▶ **GOAL OF THE EXERCISE**
Could you reproduce, from the records below, everything from the line with "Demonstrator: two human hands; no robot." down to the line with "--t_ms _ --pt", keeping both of those lines and changing nothing?

▶ **EXERCISE DATA**
· · · · ·

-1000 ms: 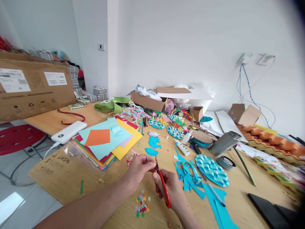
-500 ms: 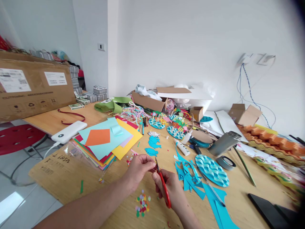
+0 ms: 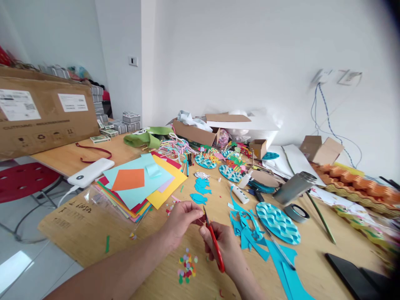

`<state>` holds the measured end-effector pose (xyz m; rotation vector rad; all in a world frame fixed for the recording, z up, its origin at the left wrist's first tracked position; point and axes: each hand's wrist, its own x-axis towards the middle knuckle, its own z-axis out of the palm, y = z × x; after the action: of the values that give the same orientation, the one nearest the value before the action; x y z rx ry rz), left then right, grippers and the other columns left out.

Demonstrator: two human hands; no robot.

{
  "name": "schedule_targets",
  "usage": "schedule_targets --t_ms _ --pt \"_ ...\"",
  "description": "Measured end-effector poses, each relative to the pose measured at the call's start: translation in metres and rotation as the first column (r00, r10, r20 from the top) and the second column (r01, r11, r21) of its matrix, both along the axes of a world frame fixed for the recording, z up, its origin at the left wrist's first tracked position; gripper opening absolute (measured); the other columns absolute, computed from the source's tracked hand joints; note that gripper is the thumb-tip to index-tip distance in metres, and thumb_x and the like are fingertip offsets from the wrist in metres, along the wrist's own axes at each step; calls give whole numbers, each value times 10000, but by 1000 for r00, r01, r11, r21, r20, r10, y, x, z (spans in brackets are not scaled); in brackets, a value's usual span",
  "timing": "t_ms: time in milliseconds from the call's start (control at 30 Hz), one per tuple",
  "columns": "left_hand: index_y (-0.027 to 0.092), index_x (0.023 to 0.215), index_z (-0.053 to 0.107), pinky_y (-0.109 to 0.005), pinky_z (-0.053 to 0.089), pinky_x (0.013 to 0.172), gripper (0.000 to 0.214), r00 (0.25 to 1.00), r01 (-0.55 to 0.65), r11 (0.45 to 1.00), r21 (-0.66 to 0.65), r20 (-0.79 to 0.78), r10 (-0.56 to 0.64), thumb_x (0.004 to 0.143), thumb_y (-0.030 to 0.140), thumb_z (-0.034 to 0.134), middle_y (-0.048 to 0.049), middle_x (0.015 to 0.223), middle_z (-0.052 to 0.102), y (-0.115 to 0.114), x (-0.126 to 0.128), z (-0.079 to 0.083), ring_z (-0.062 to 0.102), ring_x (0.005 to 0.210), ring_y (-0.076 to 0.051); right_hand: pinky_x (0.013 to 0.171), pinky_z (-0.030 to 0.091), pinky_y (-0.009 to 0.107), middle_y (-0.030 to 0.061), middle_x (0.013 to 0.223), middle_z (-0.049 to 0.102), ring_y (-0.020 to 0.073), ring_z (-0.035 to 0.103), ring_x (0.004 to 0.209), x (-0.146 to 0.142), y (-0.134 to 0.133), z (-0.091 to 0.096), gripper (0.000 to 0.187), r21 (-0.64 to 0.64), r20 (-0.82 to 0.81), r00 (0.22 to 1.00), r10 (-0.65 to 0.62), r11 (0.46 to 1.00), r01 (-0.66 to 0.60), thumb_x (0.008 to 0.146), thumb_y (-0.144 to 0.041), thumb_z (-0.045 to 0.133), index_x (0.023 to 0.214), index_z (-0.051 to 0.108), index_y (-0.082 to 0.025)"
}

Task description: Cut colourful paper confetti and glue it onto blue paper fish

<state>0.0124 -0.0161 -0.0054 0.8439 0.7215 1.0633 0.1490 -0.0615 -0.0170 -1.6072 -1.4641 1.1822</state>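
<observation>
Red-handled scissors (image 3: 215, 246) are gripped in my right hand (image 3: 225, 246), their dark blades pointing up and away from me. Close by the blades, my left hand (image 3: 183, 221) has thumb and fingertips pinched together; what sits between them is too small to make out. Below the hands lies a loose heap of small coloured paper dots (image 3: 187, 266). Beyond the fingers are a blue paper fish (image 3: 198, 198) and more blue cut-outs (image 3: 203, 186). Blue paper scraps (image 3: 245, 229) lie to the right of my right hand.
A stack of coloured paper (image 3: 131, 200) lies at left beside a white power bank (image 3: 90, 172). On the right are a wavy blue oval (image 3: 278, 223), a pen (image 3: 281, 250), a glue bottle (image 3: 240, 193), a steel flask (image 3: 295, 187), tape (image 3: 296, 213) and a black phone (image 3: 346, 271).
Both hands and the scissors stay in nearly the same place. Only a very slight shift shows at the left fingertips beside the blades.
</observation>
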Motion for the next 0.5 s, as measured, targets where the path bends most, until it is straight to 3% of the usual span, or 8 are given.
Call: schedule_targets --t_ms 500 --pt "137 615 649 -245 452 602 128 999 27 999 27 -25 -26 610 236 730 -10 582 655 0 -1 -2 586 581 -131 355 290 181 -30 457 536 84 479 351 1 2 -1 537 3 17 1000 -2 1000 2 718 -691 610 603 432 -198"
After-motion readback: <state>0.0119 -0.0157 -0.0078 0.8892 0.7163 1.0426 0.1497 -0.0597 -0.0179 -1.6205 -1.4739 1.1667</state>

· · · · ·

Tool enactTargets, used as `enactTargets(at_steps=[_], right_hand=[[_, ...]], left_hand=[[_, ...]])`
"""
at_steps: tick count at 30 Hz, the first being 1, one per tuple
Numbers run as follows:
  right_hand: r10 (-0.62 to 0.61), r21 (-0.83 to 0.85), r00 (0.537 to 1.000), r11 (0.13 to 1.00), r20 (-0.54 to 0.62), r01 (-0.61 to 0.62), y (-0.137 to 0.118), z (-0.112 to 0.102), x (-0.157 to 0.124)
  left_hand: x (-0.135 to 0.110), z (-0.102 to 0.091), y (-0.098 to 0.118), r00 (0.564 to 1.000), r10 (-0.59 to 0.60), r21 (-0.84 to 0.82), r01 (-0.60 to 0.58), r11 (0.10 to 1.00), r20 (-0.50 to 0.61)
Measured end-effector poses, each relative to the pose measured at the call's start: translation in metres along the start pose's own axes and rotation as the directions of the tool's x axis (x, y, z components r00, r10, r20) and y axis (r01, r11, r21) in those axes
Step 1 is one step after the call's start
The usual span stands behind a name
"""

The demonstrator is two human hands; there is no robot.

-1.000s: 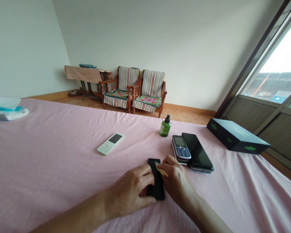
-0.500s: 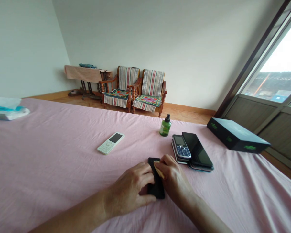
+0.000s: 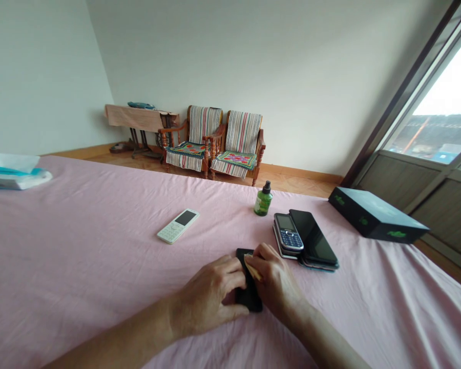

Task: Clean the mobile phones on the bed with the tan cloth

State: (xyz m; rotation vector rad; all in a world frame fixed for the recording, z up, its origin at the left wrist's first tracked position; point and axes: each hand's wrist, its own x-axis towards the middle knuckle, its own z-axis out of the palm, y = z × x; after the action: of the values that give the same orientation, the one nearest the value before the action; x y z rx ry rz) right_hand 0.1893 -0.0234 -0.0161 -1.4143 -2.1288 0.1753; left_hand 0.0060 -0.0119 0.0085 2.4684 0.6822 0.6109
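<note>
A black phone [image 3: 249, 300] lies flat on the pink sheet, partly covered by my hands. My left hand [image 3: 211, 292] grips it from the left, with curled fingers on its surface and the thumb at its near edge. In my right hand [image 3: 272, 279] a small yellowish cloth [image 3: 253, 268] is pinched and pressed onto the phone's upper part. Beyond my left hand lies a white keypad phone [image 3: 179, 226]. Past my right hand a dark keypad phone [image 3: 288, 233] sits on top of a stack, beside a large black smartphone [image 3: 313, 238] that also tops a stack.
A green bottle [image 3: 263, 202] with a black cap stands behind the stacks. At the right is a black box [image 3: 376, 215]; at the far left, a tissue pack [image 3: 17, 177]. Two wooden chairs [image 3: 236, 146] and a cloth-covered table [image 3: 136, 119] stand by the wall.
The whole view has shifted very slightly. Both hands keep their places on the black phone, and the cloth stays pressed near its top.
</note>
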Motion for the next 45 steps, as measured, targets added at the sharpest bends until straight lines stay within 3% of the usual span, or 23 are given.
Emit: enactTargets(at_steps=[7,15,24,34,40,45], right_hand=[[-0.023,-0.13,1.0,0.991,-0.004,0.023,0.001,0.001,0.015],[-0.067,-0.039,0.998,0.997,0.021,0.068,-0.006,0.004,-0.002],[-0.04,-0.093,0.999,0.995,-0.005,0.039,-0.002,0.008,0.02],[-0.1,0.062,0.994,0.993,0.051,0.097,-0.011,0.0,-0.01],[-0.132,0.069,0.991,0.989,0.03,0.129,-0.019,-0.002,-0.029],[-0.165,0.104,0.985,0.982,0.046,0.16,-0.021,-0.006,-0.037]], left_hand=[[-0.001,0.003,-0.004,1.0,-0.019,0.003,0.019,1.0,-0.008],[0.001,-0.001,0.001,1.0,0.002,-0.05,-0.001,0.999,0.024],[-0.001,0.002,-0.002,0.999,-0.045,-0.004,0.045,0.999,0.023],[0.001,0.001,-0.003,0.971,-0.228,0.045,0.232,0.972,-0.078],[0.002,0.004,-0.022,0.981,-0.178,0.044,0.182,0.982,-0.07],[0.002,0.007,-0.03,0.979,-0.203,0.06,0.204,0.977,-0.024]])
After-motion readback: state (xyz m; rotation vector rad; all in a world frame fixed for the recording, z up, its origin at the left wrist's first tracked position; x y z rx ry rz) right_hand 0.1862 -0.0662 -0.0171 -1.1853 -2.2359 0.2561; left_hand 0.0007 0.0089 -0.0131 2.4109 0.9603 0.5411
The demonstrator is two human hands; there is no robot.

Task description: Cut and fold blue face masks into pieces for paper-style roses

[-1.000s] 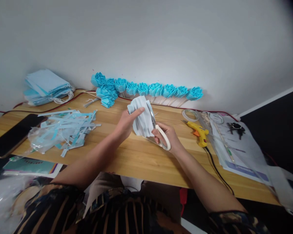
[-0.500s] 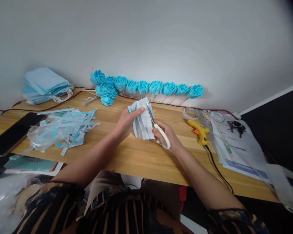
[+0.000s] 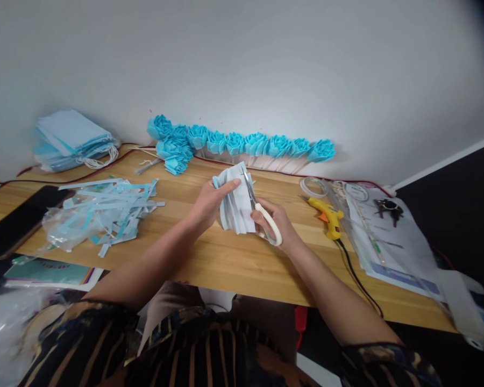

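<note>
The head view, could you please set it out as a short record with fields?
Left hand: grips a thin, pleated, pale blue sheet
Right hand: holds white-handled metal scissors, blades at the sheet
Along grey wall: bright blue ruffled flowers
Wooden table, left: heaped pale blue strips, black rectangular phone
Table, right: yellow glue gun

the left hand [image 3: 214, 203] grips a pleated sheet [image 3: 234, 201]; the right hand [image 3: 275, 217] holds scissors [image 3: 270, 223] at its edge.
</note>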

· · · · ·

▶ **THE ANSWER**
Demonstrator: two human hands; no robot.

{
  "name": "schedule_targets",
  "usage": "schedule_targets --t_ms _ --pt \"_ ...\"",

This is the complete answer to the exercise.